When you reach the line containing "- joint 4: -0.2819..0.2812" in the records below, start copying exactly, and stop once you have copied the line containing "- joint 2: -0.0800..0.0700".

> _GIVEN RECORDS_
_ _ _
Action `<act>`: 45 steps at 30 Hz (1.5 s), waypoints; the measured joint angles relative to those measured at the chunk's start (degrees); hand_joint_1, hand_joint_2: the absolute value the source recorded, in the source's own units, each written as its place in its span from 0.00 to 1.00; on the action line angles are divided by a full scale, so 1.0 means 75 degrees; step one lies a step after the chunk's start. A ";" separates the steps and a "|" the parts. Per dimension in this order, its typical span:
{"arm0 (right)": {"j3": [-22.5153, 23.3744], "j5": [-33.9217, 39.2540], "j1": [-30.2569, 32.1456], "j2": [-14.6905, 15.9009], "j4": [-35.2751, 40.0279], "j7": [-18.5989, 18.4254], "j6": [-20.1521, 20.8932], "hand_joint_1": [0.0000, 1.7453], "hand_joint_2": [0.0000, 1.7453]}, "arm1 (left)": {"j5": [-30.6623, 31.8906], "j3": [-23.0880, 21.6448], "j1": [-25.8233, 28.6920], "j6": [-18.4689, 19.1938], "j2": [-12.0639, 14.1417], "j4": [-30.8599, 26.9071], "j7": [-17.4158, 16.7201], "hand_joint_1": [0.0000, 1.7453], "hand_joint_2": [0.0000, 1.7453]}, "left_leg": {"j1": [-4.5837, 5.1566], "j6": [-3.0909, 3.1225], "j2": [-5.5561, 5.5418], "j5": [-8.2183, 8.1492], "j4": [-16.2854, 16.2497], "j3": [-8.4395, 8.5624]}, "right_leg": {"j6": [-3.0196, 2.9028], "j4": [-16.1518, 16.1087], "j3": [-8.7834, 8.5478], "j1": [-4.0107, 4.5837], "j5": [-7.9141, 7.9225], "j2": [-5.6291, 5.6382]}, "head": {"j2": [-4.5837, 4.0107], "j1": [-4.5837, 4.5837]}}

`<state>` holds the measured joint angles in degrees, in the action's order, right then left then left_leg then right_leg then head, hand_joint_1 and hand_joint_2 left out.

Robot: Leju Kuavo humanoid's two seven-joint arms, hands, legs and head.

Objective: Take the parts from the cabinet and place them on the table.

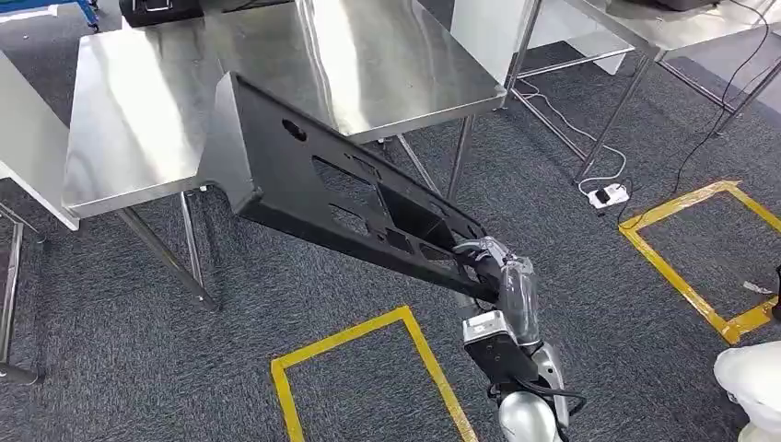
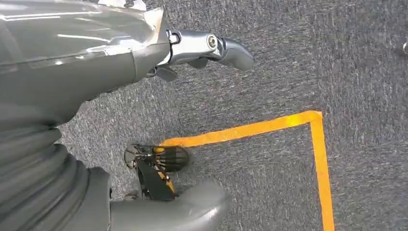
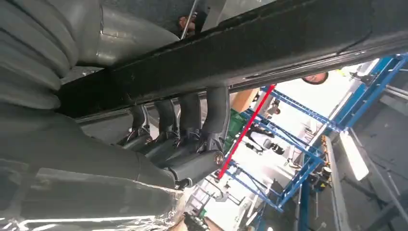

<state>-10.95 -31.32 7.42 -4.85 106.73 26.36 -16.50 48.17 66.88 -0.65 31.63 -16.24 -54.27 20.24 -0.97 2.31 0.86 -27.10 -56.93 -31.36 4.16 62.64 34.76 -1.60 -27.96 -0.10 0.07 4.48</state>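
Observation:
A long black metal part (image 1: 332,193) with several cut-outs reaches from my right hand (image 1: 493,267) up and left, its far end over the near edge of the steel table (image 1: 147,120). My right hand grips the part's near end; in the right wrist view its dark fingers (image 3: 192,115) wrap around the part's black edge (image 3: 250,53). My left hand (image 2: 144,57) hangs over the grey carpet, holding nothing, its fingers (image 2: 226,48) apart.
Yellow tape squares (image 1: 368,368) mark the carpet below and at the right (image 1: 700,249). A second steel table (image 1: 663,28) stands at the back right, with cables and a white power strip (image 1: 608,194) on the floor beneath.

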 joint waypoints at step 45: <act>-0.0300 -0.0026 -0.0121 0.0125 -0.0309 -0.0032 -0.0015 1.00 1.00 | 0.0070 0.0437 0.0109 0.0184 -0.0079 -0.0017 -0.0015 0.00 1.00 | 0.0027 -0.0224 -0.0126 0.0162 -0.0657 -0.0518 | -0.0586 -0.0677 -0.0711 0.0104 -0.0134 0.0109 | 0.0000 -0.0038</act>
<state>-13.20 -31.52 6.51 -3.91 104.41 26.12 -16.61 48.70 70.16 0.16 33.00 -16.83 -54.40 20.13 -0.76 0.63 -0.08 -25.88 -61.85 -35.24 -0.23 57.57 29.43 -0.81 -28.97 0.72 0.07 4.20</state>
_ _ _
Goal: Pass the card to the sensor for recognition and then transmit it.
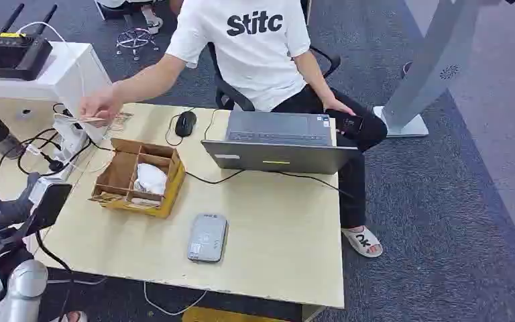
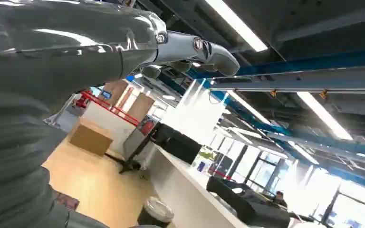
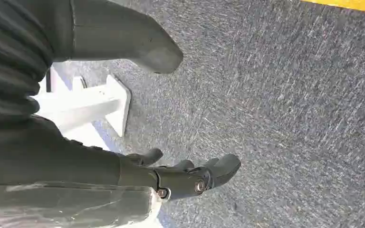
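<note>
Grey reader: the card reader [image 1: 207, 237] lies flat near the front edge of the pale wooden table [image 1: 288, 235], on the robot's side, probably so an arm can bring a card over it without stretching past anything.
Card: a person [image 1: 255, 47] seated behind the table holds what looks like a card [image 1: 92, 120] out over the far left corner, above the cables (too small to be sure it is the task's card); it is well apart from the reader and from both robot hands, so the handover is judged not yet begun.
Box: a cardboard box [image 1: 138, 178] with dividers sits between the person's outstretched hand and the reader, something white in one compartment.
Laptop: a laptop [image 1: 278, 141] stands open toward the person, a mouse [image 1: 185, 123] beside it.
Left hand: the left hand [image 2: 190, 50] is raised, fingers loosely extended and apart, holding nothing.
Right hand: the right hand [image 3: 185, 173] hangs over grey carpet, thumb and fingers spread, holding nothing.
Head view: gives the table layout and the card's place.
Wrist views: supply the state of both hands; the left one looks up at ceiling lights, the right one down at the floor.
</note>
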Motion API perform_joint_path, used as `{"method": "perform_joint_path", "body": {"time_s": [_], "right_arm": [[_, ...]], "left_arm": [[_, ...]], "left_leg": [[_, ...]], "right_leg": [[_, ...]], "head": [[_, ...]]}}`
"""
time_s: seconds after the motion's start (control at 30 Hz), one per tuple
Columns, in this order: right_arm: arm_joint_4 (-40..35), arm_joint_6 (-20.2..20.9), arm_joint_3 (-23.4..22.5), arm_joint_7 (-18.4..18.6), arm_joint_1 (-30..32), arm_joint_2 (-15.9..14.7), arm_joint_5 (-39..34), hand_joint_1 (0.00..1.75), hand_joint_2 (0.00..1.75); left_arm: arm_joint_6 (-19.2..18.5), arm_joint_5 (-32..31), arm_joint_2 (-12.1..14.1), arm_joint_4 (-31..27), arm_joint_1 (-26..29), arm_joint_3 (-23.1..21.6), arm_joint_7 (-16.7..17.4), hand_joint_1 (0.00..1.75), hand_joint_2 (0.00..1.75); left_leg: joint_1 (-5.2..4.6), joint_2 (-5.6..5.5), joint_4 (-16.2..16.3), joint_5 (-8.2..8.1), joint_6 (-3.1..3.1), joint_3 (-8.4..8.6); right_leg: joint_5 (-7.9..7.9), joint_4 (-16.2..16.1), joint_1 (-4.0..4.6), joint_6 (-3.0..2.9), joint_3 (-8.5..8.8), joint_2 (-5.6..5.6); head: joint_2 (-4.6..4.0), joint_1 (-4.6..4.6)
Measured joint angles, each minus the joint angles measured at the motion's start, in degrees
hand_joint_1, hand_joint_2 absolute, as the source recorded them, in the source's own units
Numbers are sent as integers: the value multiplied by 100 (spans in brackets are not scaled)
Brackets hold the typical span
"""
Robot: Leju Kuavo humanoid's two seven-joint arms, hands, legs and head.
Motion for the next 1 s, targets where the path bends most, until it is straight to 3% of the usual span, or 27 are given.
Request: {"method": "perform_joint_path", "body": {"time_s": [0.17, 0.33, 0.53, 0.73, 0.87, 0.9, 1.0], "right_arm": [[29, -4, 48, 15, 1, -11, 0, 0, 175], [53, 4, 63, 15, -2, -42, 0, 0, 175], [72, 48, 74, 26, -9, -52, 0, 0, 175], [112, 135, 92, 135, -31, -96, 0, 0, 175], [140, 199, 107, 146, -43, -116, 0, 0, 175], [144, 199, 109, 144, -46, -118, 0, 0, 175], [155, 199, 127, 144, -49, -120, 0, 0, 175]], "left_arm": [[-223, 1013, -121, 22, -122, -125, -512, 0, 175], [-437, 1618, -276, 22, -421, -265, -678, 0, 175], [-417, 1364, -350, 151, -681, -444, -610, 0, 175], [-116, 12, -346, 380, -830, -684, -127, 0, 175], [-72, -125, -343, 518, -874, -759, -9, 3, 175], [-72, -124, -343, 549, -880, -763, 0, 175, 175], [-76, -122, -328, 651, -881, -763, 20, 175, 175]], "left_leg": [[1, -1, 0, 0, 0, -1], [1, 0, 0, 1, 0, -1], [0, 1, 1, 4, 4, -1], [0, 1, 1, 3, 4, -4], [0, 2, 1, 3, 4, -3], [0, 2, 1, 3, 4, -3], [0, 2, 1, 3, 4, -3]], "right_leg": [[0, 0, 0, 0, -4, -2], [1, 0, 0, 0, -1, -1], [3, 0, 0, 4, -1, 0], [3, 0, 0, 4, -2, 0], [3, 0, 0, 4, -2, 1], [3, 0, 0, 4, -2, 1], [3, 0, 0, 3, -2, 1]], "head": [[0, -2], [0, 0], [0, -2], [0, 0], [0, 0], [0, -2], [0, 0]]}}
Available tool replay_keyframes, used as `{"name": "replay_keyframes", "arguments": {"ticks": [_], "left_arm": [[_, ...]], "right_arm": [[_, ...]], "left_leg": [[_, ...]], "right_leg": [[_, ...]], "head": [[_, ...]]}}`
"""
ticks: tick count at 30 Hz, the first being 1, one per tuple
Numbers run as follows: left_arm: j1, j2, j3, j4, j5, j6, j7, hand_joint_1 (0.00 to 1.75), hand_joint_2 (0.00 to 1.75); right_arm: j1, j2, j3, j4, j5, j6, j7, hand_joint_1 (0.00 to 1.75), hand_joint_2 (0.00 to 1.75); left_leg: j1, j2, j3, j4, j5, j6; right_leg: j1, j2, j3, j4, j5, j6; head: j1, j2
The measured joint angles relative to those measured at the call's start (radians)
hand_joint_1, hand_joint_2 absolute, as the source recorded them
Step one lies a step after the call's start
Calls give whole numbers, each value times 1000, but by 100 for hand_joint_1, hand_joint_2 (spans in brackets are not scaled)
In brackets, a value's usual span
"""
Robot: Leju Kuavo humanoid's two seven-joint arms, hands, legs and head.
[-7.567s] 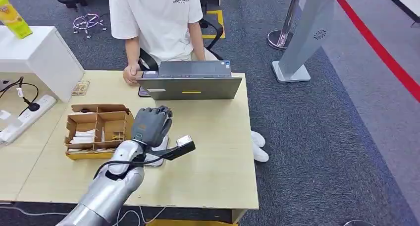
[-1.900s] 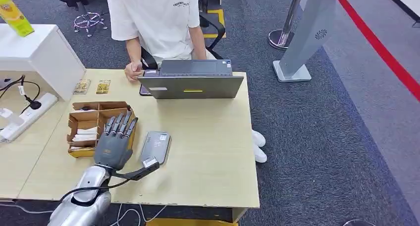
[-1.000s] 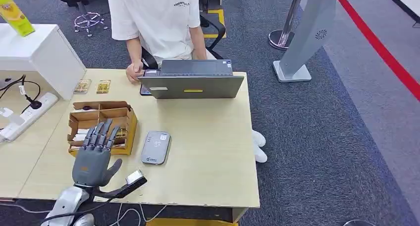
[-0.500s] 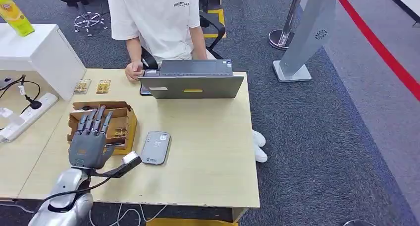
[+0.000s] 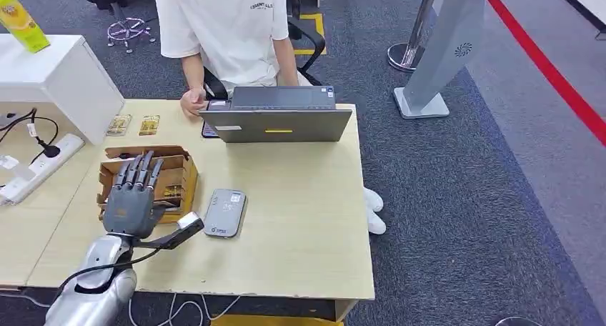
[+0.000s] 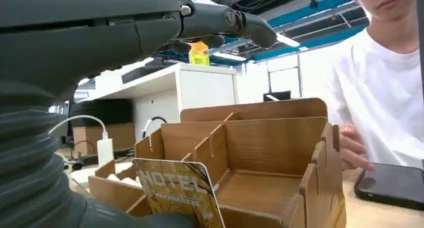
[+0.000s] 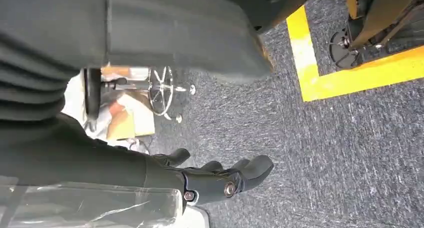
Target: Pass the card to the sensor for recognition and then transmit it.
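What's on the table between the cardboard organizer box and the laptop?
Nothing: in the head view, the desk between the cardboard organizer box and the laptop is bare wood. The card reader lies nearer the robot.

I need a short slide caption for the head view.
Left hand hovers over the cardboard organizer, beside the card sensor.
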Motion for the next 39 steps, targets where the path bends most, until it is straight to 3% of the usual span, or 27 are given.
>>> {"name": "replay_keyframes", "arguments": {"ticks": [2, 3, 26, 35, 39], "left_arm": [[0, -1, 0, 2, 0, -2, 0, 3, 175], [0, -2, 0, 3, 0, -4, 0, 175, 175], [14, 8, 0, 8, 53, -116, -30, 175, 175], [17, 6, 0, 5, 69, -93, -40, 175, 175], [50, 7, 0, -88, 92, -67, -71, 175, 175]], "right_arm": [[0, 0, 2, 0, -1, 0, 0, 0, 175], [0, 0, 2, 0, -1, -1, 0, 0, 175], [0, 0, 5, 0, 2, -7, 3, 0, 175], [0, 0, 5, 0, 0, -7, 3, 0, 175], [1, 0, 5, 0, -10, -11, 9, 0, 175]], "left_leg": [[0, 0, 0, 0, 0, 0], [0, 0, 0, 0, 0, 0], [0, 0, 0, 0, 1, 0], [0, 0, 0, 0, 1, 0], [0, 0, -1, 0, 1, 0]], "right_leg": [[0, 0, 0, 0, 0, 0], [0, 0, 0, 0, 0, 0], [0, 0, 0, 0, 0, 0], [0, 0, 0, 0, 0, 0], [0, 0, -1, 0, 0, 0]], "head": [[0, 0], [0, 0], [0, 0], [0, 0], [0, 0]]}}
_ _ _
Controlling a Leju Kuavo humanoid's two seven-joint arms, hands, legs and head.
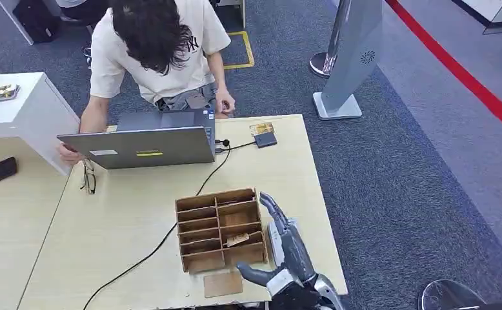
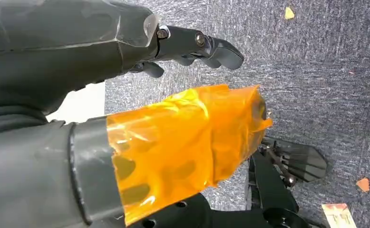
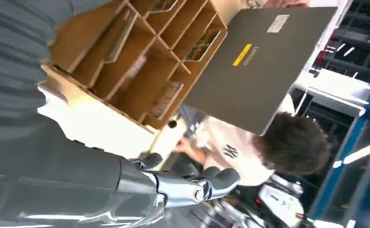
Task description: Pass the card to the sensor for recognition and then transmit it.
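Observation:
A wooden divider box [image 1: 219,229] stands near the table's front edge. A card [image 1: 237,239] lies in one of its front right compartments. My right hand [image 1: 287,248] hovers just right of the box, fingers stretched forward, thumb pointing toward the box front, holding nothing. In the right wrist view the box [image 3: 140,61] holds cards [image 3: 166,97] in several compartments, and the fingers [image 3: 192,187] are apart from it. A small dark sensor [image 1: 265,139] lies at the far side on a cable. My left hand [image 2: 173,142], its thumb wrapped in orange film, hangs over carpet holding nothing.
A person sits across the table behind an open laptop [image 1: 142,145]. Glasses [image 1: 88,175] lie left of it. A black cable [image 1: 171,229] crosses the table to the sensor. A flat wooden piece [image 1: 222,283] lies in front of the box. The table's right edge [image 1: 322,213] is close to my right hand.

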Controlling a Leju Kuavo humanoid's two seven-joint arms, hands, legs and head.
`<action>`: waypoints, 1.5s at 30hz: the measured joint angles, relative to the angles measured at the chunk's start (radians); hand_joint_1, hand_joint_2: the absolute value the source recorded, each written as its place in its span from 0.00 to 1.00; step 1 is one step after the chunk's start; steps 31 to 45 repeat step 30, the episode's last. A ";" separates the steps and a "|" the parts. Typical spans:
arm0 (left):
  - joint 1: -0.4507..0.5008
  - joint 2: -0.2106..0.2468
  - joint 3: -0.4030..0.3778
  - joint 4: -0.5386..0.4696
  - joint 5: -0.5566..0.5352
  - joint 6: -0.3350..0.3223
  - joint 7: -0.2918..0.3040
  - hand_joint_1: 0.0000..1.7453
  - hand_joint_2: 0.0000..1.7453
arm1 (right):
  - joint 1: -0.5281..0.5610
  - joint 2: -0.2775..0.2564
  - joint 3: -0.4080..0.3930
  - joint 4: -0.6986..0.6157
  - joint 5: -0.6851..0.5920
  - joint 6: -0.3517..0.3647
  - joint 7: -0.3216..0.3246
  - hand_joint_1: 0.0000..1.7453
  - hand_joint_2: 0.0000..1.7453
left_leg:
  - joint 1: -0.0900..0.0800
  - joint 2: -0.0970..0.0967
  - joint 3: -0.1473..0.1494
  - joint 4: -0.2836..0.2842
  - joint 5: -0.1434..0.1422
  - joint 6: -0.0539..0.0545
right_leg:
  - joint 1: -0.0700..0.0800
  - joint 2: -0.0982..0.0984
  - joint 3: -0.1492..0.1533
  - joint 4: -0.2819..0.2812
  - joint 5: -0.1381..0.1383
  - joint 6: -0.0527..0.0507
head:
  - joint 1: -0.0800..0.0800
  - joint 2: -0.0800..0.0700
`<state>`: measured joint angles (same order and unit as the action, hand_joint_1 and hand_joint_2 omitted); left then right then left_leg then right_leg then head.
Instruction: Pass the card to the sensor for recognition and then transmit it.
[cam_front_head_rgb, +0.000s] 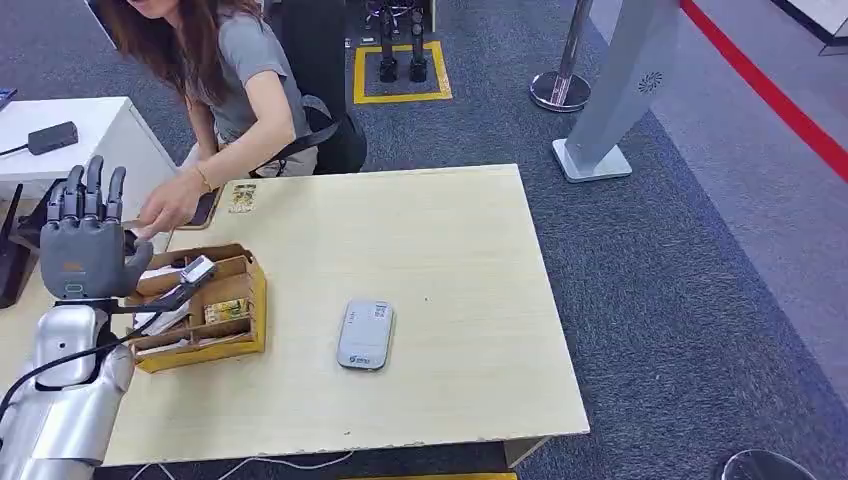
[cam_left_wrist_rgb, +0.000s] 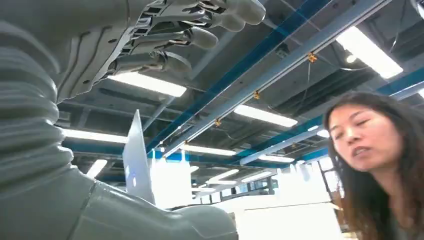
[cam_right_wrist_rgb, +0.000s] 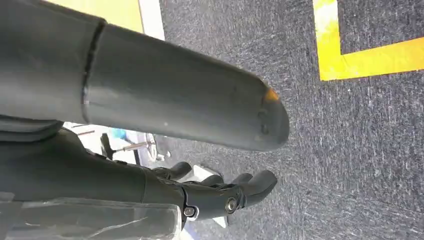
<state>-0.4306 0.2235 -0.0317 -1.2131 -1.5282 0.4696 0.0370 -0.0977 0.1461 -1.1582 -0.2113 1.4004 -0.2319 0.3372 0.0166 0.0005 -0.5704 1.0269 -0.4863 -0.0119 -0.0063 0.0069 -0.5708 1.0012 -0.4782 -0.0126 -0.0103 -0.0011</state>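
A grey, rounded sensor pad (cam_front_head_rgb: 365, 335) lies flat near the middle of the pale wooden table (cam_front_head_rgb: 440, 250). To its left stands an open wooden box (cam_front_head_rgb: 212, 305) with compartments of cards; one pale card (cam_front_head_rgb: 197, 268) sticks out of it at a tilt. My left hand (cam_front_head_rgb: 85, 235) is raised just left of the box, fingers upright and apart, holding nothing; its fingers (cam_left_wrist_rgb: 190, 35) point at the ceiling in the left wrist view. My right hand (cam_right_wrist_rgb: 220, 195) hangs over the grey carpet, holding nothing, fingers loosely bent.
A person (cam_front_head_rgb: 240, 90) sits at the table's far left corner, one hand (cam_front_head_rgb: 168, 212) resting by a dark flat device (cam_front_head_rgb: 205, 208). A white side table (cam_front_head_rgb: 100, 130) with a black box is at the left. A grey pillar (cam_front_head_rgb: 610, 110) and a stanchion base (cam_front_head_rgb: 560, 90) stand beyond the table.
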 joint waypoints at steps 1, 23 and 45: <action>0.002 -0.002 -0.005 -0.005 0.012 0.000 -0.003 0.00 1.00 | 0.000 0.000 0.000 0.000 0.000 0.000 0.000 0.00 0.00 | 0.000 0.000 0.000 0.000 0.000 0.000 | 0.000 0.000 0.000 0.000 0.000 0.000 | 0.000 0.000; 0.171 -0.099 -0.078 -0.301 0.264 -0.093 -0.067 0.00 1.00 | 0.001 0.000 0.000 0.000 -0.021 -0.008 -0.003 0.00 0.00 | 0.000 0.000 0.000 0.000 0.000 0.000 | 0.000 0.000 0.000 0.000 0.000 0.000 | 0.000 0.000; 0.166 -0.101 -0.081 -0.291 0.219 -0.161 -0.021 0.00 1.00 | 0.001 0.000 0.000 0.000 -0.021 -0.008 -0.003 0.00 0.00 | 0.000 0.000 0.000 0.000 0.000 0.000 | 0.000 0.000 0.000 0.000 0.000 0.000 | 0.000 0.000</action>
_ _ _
> _ANSWER TO THE EXERCISE_
  - joint 4: -0.2819..0.2812
  - joint 5: -0.1381..0.1383
  - joint 6: -0.0527..0.0507
head:
  - joint 1: -0.0800..0.0800
  - joint 2: -0.0800..0.0700

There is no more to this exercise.